- _Exercise brief_:
Strip out all images, then restate the data verbatim.

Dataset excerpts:
++++++++++
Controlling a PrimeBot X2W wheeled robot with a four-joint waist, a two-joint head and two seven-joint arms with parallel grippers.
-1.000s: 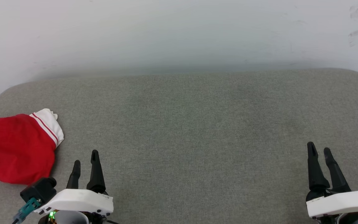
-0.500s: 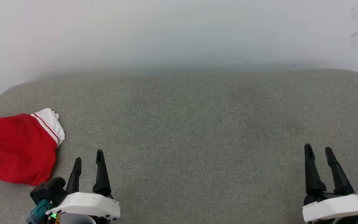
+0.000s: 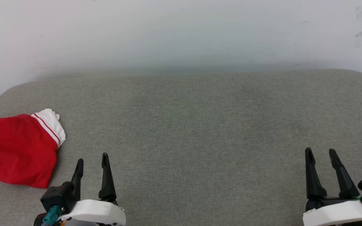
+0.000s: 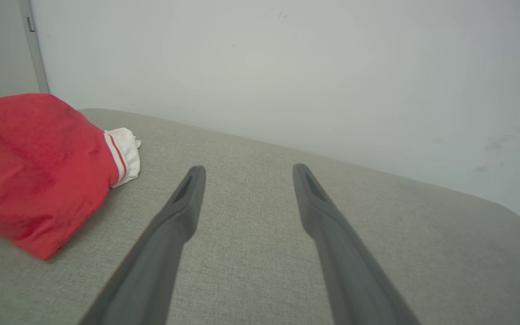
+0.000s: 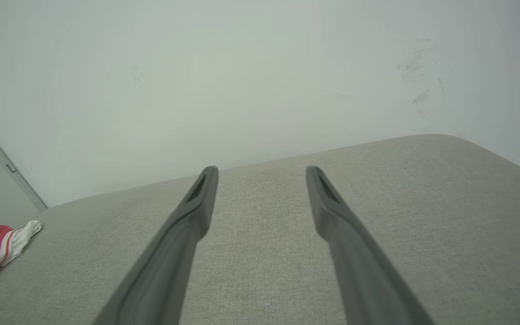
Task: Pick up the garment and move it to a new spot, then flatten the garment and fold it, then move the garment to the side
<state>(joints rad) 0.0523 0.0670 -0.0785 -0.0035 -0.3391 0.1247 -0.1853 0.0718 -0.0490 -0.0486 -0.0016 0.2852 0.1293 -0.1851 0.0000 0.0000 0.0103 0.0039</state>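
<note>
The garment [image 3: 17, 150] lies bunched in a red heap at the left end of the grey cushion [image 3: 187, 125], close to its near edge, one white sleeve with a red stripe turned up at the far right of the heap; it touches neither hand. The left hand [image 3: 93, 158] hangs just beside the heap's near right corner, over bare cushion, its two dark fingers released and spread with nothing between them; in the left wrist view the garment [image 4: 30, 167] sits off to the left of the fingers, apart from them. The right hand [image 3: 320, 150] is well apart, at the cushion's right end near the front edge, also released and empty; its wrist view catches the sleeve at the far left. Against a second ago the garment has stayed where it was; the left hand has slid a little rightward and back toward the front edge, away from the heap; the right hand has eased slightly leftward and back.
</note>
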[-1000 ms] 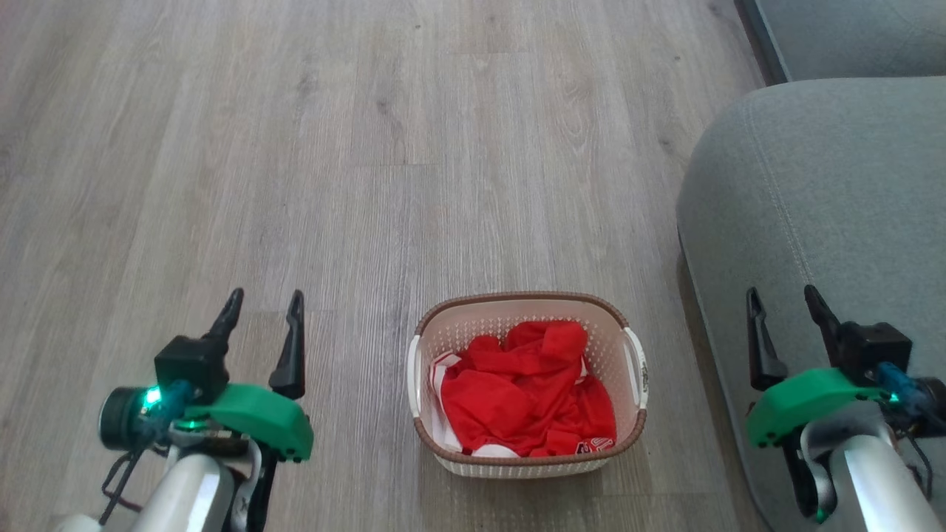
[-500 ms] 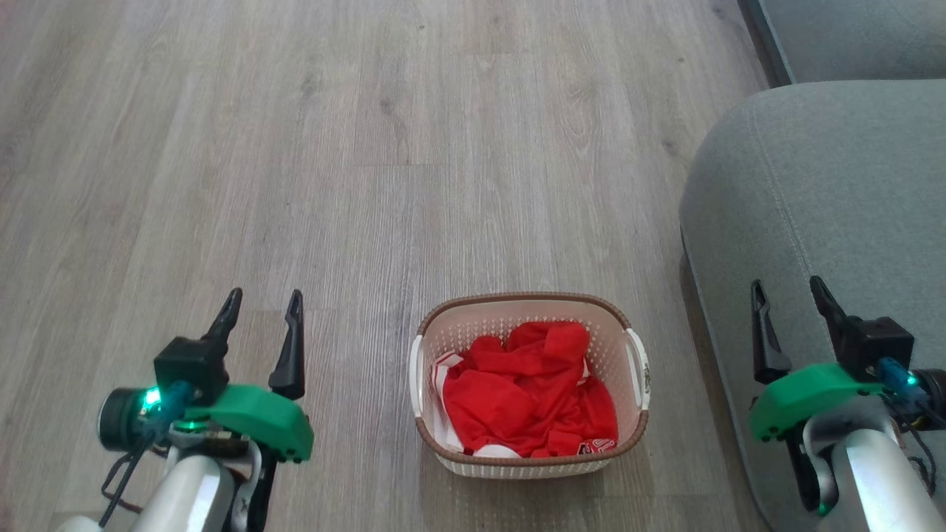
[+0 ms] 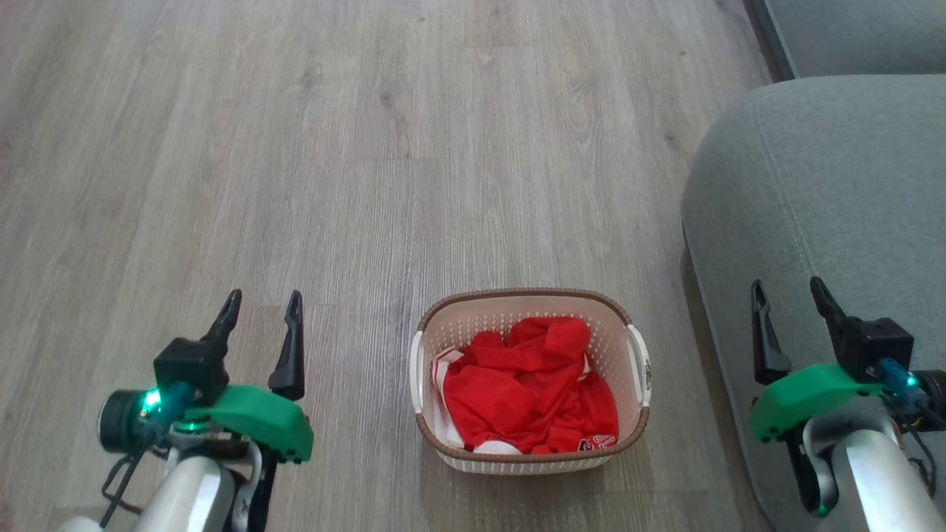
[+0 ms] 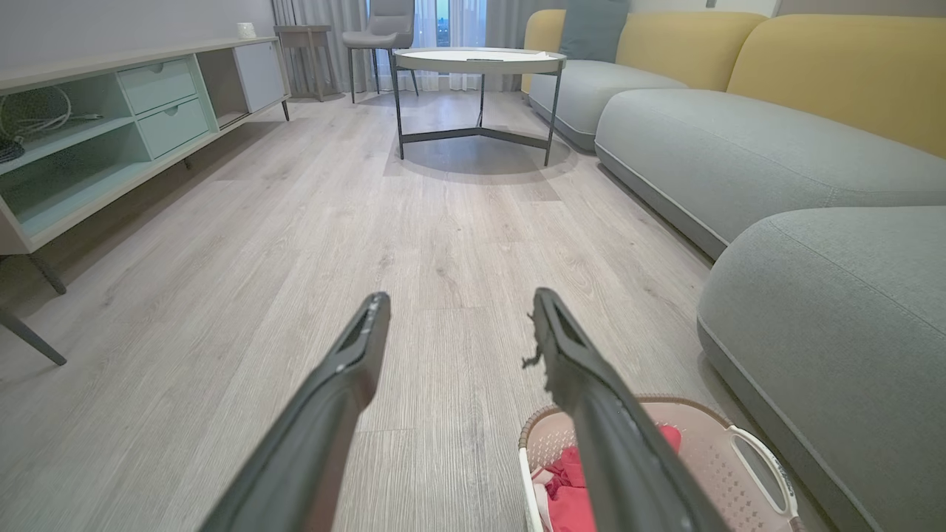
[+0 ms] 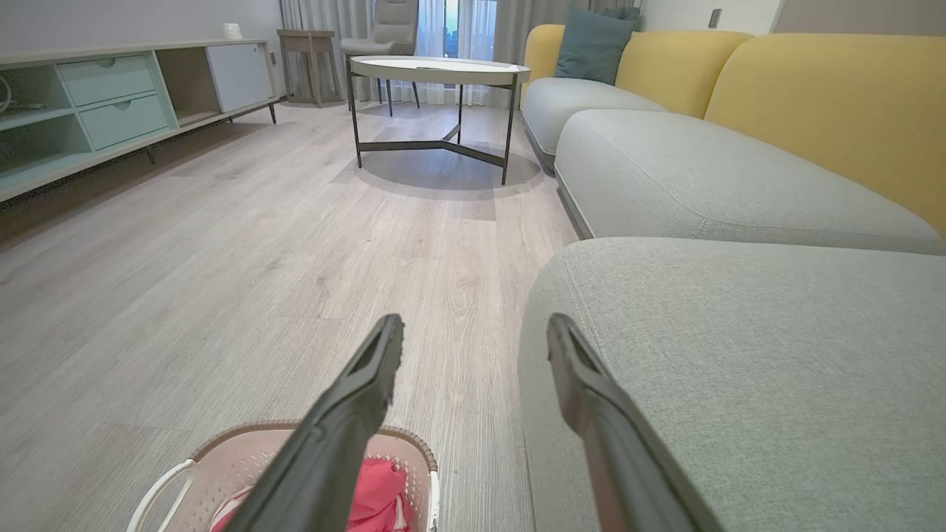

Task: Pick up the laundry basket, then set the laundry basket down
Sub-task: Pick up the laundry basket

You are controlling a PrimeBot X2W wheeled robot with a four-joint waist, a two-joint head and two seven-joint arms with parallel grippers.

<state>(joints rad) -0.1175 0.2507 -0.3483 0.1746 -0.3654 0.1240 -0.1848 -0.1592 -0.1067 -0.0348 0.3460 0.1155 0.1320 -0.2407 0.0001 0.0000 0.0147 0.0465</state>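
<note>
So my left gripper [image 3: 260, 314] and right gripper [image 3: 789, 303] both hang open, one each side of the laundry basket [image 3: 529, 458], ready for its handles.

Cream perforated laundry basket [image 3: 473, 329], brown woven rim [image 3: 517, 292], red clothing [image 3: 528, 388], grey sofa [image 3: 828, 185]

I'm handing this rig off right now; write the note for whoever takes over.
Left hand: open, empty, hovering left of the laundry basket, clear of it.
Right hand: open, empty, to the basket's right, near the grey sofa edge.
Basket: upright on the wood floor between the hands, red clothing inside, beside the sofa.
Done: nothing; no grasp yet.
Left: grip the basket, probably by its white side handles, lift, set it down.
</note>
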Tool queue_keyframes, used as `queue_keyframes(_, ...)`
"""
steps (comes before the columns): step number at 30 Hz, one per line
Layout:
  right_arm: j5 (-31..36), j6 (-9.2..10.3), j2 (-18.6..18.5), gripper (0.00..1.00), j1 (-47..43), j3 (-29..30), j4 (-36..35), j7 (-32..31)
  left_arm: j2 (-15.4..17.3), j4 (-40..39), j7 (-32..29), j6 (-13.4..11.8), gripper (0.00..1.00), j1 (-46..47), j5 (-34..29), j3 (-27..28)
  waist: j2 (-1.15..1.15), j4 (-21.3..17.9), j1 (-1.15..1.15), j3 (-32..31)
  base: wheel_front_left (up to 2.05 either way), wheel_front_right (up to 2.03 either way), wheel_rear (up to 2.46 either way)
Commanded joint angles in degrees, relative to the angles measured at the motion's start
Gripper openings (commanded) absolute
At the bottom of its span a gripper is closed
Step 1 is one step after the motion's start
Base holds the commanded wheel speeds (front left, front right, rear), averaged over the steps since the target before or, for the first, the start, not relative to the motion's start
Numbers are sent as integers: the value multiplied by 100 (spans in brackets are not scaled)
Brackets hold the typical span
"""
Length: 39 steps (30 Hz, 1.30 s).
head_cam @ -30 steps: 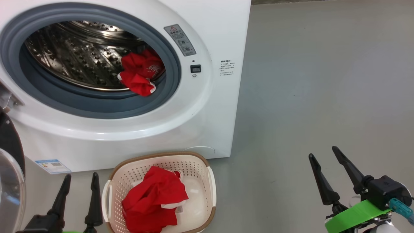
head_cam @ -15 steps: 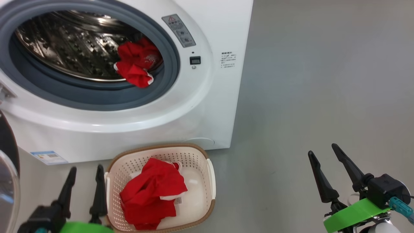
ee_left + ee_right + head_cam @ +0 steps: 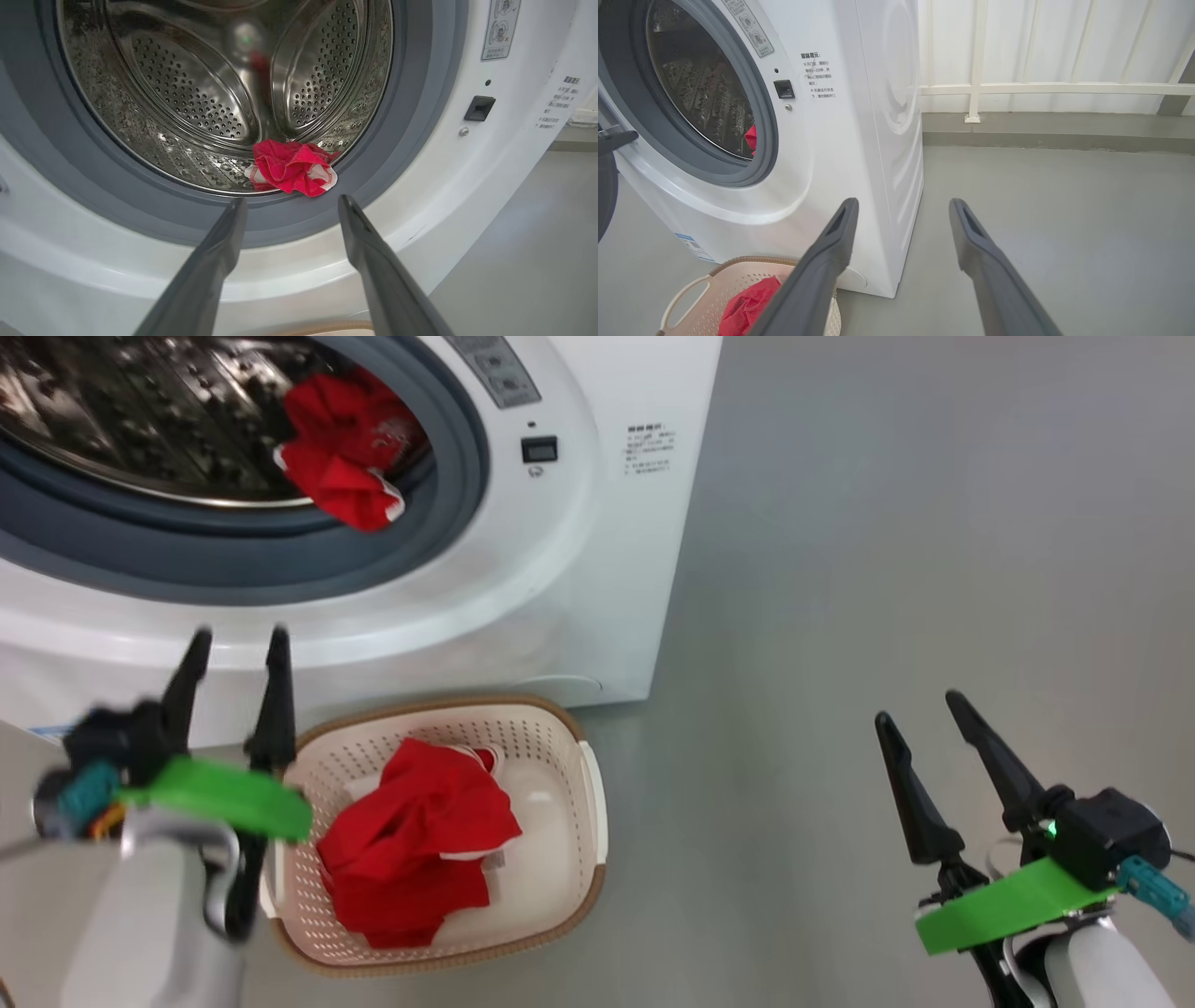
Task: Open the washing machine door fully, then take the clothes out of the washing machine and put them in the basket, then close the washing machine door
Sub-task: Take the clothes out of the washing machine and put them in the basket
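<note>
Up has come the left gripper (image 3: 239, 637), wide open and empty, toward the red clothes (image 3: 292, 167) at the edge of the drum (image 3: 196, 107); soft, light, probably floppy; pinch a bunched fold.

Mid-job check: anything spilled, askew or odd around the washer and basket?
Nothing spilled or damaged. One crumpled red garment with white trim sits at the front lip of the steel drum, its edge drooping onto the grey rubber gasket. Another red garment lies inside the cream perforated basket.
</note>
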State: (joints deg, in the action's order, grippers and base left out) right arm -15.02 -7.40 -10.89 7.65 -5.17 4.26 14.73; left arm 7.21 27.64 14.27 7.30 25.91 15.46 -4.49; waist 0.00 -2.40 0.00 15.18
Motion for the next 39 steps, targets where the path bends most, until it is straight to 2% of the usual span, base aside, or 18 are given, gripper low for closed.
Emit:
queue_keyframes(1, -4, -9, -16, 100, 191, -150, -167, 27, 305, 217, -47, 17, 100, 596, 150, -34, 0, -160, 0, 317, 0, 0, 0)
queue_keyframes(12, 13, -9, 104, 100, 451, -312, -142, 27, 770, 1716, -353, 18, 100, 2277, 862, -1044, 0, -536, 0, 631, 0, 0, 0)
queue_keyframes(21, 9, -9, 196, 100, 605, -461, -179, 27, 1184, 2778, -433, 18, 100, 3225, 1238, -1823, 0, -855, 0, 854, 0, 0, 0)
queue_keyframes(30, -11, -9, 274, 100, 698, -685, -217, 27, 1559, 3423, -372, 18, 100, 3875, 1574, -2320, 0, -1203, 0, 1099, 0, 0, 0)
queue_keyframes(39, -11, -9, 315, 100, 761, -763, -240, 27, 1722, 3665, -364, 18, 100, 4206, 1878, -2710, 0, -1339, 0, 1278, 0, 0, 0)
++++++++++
- _Task answer_:
Controlling a PrimeBot X2W wheeled robot with a four-joint waist, a two-joint head and two seven-joint arms with parallel grippers.
-1.000s: 
-0.500s: 
+0.000s: 
+0.000s: 
+0.000s: 
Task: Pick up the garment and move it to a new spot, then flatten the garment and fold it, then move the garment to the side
<state>(joints rad) 0.0523 0.0670 -0.0785 -0.0035 -0.3391 0.1247 -0.1853 0.0718 -0.0490 -0.0486 -0.0016 0.2852 0.1293 -0.1851 0.0000 0.0000 0.0103 0.0039</state>
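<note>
The garment [image 3: 17, 150] lies bunched in a red heap at the left end of the grey cushion [image 3: 187, 125], close to its near edge, one white sleeve with a red stripe turned up at the far right of the heap; it touches neither hand. The left hand [image 3: 93, 158] hangs just beside the heap's near right corner, over bare cushion, its two dark fingers released and spread with nothing between them; in the left wrist view the garment [image 4: 30, 167] sits off to the left of the fingers, apart from them. The right hand [image 3: 320, 150] is well apart, at the cushion's right end near the front edge, also released and empty; its wrist view catches the sleeve at the far left. Against a second ago the garment has stayed where it was; the left hand has slid a little rightward and back toward the front edge, away from the heap; the right hand has eased slightly leftward and back.
</note>
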[-1000 ms] 
[-500 ms] 
[+0 ms] 
[+0 ms] 
[+0 ms] 

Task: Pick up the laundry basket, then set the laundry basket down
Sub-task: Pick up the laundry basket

You are controlling a PrimeBot X2W wheeled robot with a four-joint waist, a two-joint head and two seven-joint arms with parallel grippers.

<state>(joints rad) -0.1175 0.2507 -0.3483 0.1746 -0.3654 0.1240 -0.1848 -0.1592 -0.1067 -0.0348 0.3460 0.1155 0.1320 -0.2407 0.0001 0.0000 0.0147 0.0465</state>
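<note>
So my left gripper [image 3: 260, 314] and right gripper [image 3: 789, 303] both hang open, one each side of the laundry basket [image 3: 529, 458], ready for its handles.

Cream perforated laundry basket [image 3: 473, 329], brown woven rim [image 3: 517, 292], red clothing [image 3: 528, 388], grey sofa [image 3: 828, 185]

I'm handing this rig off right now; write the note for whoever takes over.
Left hand: open, empty, hovering left of the laundry basket, clear of it.
Right hand: open, empty, to the basket's right, near the grey sofa edge.
Basket: upright on the wood floor between the hands, red clothing inside, beside the sofa.
Done: nothing; no grasp yet.
Left: grip the basket, probably by its white side handles, lift, set it down.
</note>
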Tool queue_keyframes, used as `queue_keyframes(_, ...)`
"""
steps (comes before the columns): step number at 30 Hz, one per line
Layout:
  right_arm: j5 (-31..36), j6 (-9.2..10.3), j2 (-18.6..18.5), gripper (0.00..1.00), j1 (-47..43), j3 (-29..30), j4 (-36..35), j7 (-32..31)
  left_arm: j2 (-15.4..17.3), j4 (-40..39), j7 (-32..29), j6 (-13.4..11.8), gripper (0.00..1.00), j1 (-46..47), j5 (-34..29), j3 (-27..28)
  waist: j2 (-1.15..1.15), j4 (-21.3..17.9), j1 (-1.15..1.15), j3 (-32..31)
  base: wheel_front_left (up to 2.05 either way), wheel_front_right (up to 2.03 either way), wheel_rear (up to 2.46 either way)
Commanded joint angles in degrees, relative to the angles measured at the motion's start
Gripper openings (commanded) absolute
At the bottom of its span a gripper is closed
Step 1 is one step after the motion's start
Base holds the commanded wheel speeds (front left, front right, rear), averaged over the steps since the target before or, for the first, the start, not relative to the motion's start
Numbers are sent as integers: the value multiplied by 100 (spans in brackets are not scaled)
Brackets hold the typical span
"""
Length: 39 steps (30 Hz, 1.30 s).
head_cam @ -30 steps: 
head_cam @ -15 steps: 
ee_left + ee_right + head_cam @ +0 steps: 
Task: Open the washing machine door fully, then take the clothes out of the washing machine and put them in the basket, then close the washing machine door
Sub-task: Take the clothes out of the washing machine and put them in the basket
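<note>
Up has come the left gripper (image 3: 239, 637), wide open and empty, toward the red clothes (image 3: 292, 167) at the edge of the drum (image 3: 196, 107); soft, light, probably floppy; pinch a bunched fold.

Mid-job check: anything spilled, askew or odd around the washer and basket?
Nothing spilled or damaged. One crumpled red garment with white trim sits at the front lip of the steel drum, its edge drooping onto the grey rubber gasket. Another red garment lies inside the cream perforated basket.
</note>
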State: (joints deg, in the action's order, grippers and base left out) right arm -15.02 -7.40 -10.89 7.65 -5.17 4.26 14.73; left arm 7.21 27.64 14.27 7.30 25.91 15.46 -4.49; waist 0.00 -2.40 0.00 15.18
Motion for the next 39 steps, targets where the path bends most, until it is straight to 2% of the usual span, base aside, or 18 are given, gripper low for closed.
Emit:
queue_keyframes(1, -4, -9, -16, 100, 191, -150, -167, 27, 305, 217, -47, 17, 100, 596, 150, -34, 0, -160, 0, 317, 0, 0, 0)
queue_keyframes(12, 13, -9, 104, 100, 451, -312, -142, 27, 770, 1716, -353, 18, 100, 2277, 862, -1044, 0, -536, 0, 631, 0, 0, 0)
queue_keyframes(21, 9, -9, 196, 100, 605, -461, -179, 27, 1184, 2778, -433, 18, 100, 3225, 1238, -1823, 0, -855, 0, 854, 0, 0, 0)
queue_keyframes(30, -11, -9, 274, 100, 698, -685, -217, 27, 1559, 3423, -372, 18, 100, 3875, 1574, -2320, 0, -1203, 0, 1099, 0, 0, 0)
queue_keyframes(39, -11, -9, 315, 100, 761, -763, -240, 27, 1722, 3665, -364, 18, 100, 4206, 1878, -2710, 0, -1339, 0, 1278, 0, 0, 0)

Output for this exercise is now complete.